- _Work order_: Everything in the records below is to be reproduced exactly, apart from the images.

- _Dataset content_:

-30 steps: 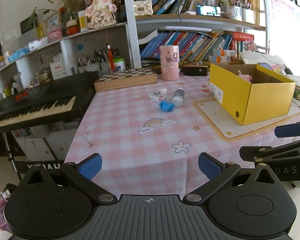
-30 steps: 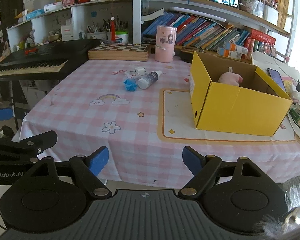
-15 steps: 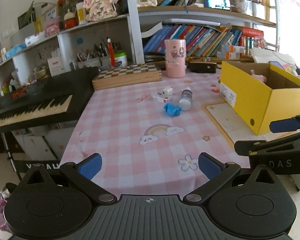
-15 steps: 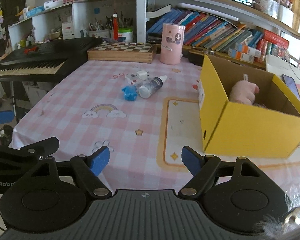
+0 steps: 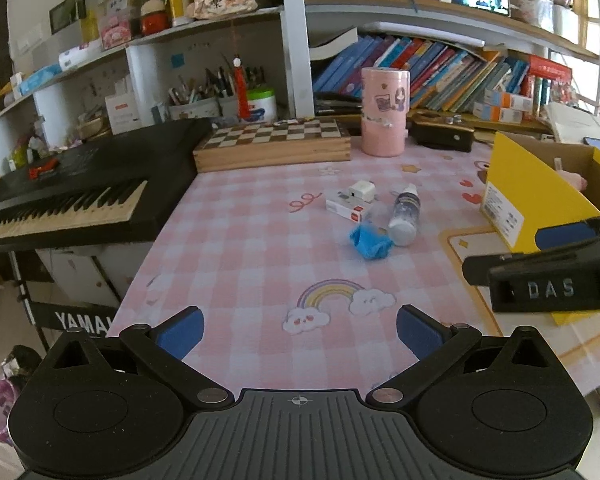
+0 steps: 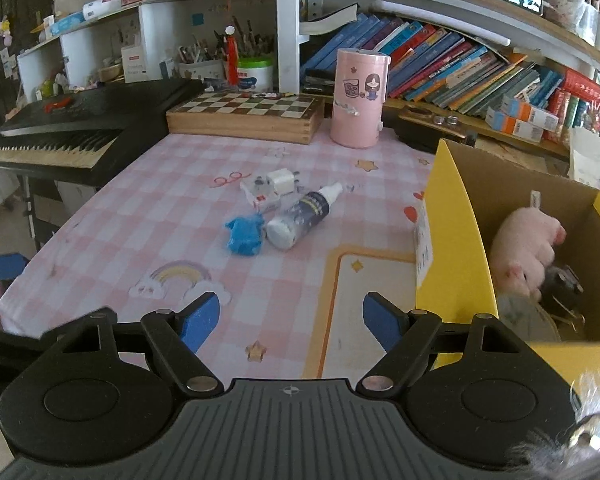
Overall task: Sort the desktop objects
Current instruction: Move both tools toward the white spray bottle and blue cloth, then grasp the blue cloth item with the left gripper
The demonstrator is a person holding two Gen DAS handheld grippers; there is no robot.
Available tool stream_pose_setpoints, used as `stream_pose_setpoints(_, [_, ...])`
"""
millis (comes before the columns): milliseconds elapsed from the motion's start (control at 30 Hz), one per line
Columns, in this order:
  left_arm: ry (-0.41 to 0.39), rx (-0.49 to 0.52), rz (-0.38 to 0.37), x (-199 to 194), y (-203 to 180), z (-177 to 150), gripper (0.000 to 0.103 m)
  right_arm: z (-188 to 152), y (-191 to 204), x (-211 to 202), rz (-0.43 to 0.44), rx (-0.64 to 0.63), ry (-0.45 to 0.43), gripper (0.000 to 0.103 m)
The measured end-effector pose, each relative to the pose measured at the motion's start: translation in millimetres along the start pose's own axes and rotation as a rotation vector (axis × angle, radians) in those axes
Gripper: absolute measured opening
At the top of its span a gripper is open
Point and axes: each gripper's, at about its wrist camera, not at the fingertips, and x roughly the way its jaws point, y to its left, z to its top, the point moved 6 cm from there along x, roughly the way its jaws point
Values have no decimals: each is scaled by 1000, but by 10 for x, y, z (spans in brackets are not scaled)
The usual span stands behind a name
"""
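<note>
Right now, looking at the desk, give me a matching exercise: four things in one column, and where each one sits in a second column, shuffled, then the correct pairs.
Things
1. spray bottle
2. pink plush toy
3. pink cylinder tin
4. blue crumpled object

Places
A. inside the yellow box
B. standing upright by the chessboard box
C. lying on its side on the tablecloth, cap pointing toward the shelves
D. just left of the bottle's base

Pairs: 1-C, 2-A, 3-B, 4-D

"YAMAH" on keyboard stand [image 5: 82,322], "DAS" on right gripper [image 5: 548,289]
</note>
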Motion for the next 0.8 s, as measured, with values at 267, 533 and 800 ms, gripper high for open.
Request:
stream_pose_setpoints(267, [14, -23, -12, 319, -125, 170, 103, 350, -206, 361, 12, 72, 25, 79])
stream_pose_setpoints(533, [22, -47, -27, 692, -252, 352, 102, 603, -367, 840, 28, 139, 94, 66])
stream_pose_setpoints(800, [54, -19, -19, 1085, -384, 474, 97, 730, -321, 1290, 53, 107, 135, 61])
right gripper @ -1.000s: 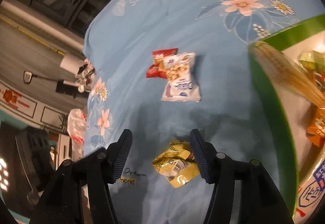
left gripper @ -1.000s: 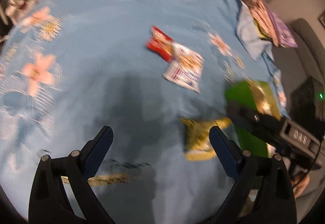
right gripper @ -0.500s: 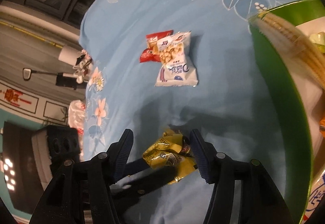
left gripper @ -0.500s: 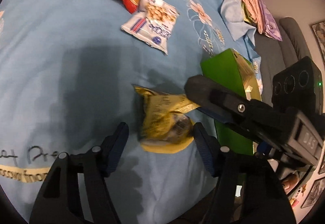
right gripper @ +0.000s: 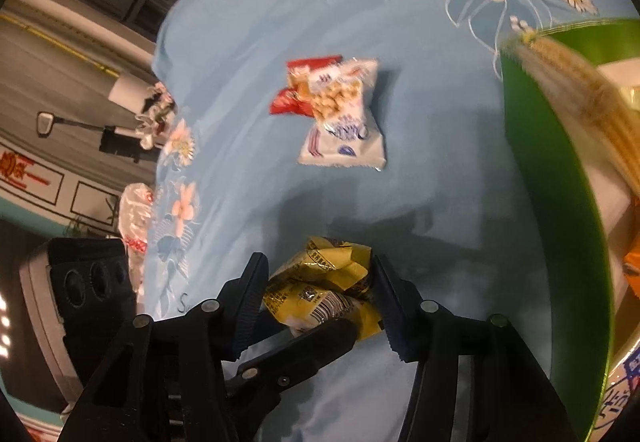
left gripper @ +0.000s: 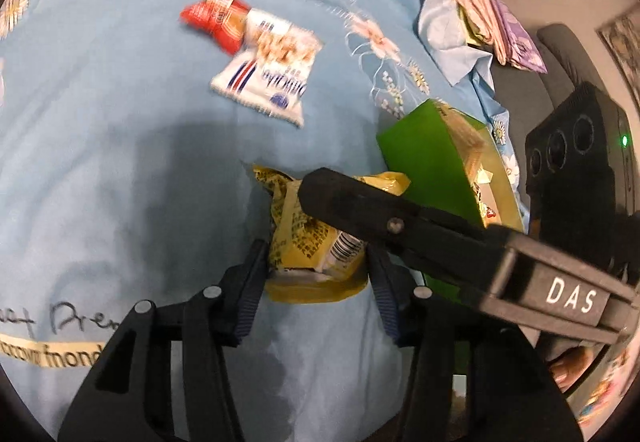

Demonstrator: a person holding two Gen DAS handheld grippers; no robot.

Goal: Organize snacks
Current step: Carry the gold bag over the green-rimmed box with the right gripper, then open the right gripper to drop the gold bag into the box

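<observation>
Yellow snack packet (left gripper: 308, 242) sits pinched in both the closing left tool (left gripper: 316, 282) and right tool (right gripper: 320, 294).

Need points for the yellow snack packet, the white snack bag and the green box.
yellow snack packet (left gripper: 304, 242), left wrist view, printed front face
white snack bag (right gripper: 344, 129), right wrist view, middle of the bag
green box (left gripper: 424, 157), left wrist view, outer side wall

Crumpled yellow snack pkt (left gripper: 308, 242) lying on blue cloth (left gripper: 120, 121).
</observation>
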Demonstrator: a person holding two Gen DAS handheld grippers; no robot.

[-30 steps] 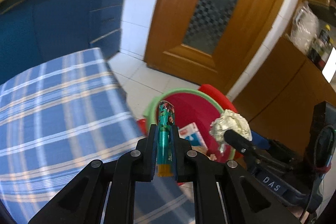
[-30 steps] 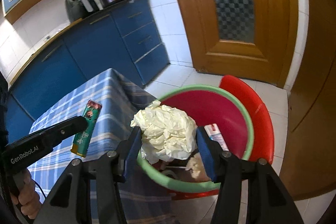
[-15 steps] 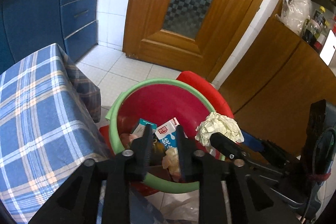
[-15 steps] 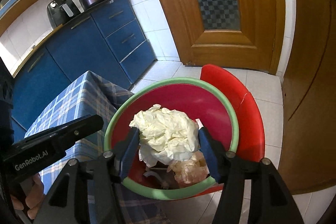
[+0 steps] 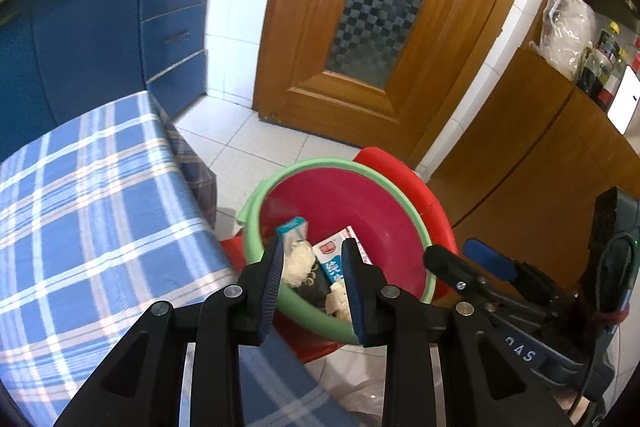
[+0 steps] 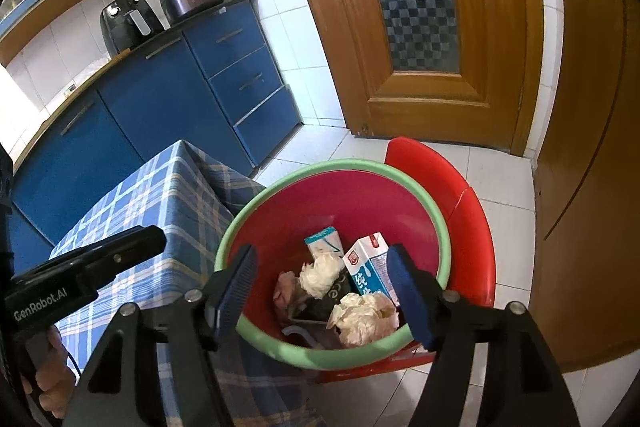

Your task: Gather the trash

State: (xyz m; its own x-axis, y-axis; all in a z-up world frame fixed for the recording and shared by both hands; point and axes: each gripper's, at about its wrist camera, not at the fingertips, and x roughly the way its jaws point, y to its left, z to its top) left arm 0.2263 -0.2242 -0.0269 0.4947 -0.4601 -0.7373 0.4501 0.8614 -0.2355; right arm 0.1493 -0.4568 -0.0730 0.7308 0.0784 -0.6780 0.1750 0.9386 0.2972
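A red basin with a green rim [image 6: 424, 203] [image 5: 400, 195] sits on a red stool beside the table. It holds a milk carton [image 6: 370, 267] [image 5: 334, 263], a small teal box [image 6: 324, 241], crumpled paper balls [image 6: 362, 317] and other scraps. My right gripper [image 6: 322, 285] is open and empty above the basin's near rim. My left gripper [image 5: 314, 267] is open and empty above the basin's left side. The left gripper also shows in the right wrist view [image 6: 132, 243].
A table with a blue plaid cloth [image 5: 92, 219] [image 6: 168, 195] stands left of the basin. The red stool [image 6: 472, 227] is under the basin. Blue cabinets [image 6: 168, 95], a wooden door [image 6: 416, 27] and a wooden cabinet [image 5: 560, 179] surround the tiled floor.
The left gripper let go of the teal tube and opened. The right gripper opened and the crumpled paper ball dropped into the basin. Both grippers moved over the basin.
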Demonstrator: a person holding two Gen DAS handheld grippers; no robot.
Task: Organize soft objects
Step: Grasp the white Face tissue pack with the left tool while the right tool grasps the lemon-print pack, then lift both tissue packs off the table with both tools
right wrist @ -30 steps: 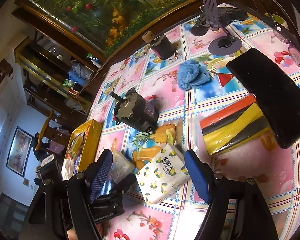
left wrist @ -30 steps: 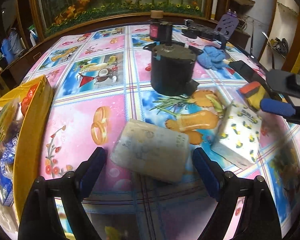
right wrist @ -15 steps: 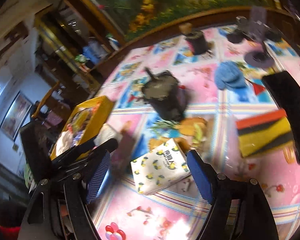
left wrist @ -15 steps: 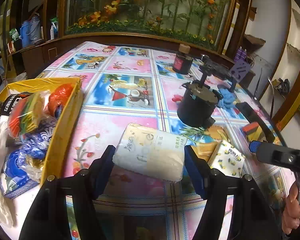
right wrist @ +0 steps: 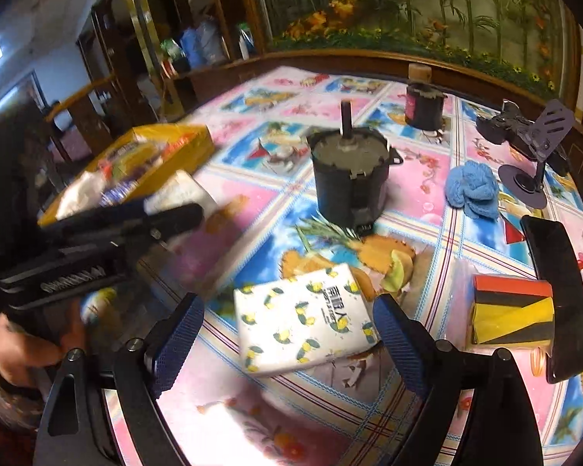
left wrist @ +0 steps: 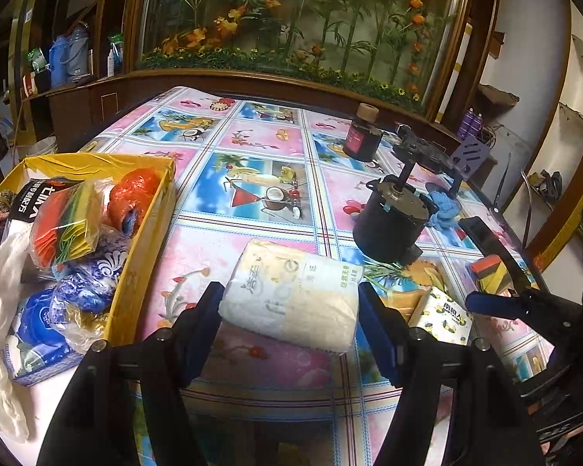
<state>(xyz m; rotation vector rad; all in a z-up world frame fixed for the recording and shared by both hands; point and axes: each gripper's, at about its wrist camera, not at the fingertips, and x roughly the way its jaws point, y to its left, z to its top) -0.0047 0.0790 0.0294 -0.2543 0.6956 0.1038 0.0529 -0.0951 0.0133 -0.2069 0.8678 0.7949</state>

- _Reply to the exercise_:
-30 steps: 
-30 steps: 
-15 steps: 
-15 steps: 
+0 steps: 
+0 steps: 
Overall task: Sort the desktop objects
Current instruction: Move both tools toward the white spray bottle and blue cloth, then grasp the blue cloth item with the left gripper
The demonstrator is a person holding two Gen DAS handheld grippers; there is no robot.
Available tool stream_pose_setpoints, used as `stream_pose_setpoints(_, [_, ...])`
"""
millis (comes before the columns): milliseconds elapsed from the motion's start (control at 30 Hz), one per line
Columns, in this order:
  left_arm: ry (-0.41 to 0.39), rx (-0.49 to 0.52), rz (-0.38 to 0.37), x (-199 to 194), y (-203 to 180), z (-177 to 150), gripper (0.000 to 0.103 m)
  right_arm: z (-188 to 152), y (-191 to 204), x (-211 to 202), rz (-0.43 to 0.44), rx (-0.64 to 0.63), ry (-0.45 to 0.43), gripper (0.000 to 0.103 m)
The measured end-effector pose, each relative to the pose measured at the motion's start: translation in millimetres along the start pose's own axes and rotation as a rotation vector (axis × angle, radians) in those axes
Gripper: absolute measured opening
At the top of its span a gripper is open
Point and axes: each gripper's, at about its wrist camera, not at the fingertips, and x roughly the way its jaws point, y to its left, z to its top, the point moved 6 cm from there along x, roughly the way its jaws point
Values have no decimals: each is scaled by 1000, but by 10 for x, y, z (spans in brackets are not scaled)
The usual span stands behind a name
"""
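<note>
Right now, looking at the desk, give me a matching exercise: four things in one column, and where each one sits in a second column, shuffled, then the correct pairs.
Things
1. spray bottle
2. pink plush toy
3. pink cylinder tin
4. blue crumpled object

Places
A. inside the yellow box
B. standing upright by the chessboard box
C. lying on its side on the tablecloth, cap pointing toward the shelves
D. just left of the bottle's base

Pairs: 1-C, 2-A, 3-B, 4-D

"YAMAH" on keyboard stand [image 5: 82,322], "DAS" on right gripper [image 5: 548,289]
</note>
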Motion for the next 0.8 s, as measured, with values at 267, 533 and 800 ms, gripper high for open.
Request:
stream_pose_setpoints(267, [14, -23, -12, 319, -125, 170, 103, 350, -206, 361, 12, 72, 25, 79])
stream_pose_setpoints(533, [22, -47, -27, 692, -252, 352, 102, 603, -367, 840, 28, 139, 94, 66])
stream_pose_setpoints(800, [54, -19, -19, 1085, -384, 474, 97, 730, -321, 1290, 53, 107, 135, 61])
right gripper @ -1.000s: 
left gripper @ -1.000s: 
right gripper @ -0.500s: 
left gripper @ -0.500s: 
right gripper @ +0.000s: 
left gripper @ +0.000s: 

Demonstrator: a person holding two Gen DAS handheld grippers; no robot.

Goal: Organize snacks
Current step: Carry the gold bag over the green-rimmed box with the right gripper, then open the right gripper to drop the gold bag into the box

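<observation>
Yellow snack packet (left gripper: 308, 242) sits pinched in both the closing left tool (left gripper: 316, 282) and right tool (right gripper: 320, 294).

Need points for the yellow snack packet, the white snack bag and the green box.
yellow snack packet (left gripper: 304, 242), left wrist view, printed front face
white snack bag (right gripper: 344, 129), right wrist view, middle of the bag
green box (left gripper: 424, 157), left wrist view, outer side wall

Crumpled yellow snack pkt (left gripper: 308, 242) lying on blue cloth (left gripper: 120, 121).
</observation>
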Demonstrator: a person holding two Gen DAS handheld grippers; no robot.

[-30 steps] 
[-30 steps] 
[-15 steps] 
[-15 steps] 
[+0 steps] 
[+0 steps] 

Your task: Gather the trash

State: (xyz m; its own x-axis, y-axis; all in a z-up world frame fixed for the recording and shared by both hands; point and axes: each gripper's, at about its wrist camera, not at the fingertips, and x roughly the way its jaws point, y to its left, z to its top) left arm 0.2263 -0.2242 -0.0269 0.4947 -0.4601 -0.7373 0.4501 0.8614 -0.2355; right arm 0.1493 -0.4568 -0.0730 0.7308 0.0784 -0.6780 0.1750 0.9386 0.2972
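A red basin with a green rim [image 6: 424, 203] [image 5: 400, 195] sits on a red stool beside the table. It holds a milk carton [image 6: 370, 267] [image 5: 334, 263], a small teal box [image 6: 324, 241], crumpled paper balls [image 6: 362, 317] and other scraps. My right gripper [image 6: 322, 285] is open and empty above the basin's near rim. My left gripper [image 5: 314, 267] is open and empty above the basin's left side. The left gripper also shows in the right wrist view [image 6: 132, 243].
A table with a blue plaid cloth [image 5: 92, 219] [image 6: 168, 195] stands left of the basin. The red stool [image 6: 472, 227] is under the basin. Blue cabinets [image 6: 168, 95], a wooden door [image 6: 416, 27] and a wooden cabinet [image 5: 560, 179] surround the tiled floor.
The left gripper let go of the teal tube and opened. The right gripper opened and the crumpled paper ball dropped into the basin. Both grippers moved over the basin.
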Demonstrator: a person holding two Gen DAS handheld grippers; no robot.
Task: Organize soft objects
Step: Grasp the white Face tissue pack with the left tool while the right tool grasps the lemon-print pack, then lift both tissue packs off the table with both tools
right wrist @ -30 steps: 
left wrist @ -30 steps: 
right wrist @ -15 steps: 
left wrist @ -15 steps: 
right wrist @ +0 steps: 
left wrist @ +0 steps: 
<state>(xyz m; rotation vector rad; all in a z-up world frame fixed for the recording and shared by both hands; point and axes: each gripper's, at about its wrist camera, not at the fingertips, and x roughly the way its jaws point, y to its left, z to its top) -0.0047 0.0790 0.0294 -0.2543 0.6956 0.1038 0.0529 -0.0951 0.0133 -0.2069 0.8678 0.7949</state>

No more output is required for the exercise.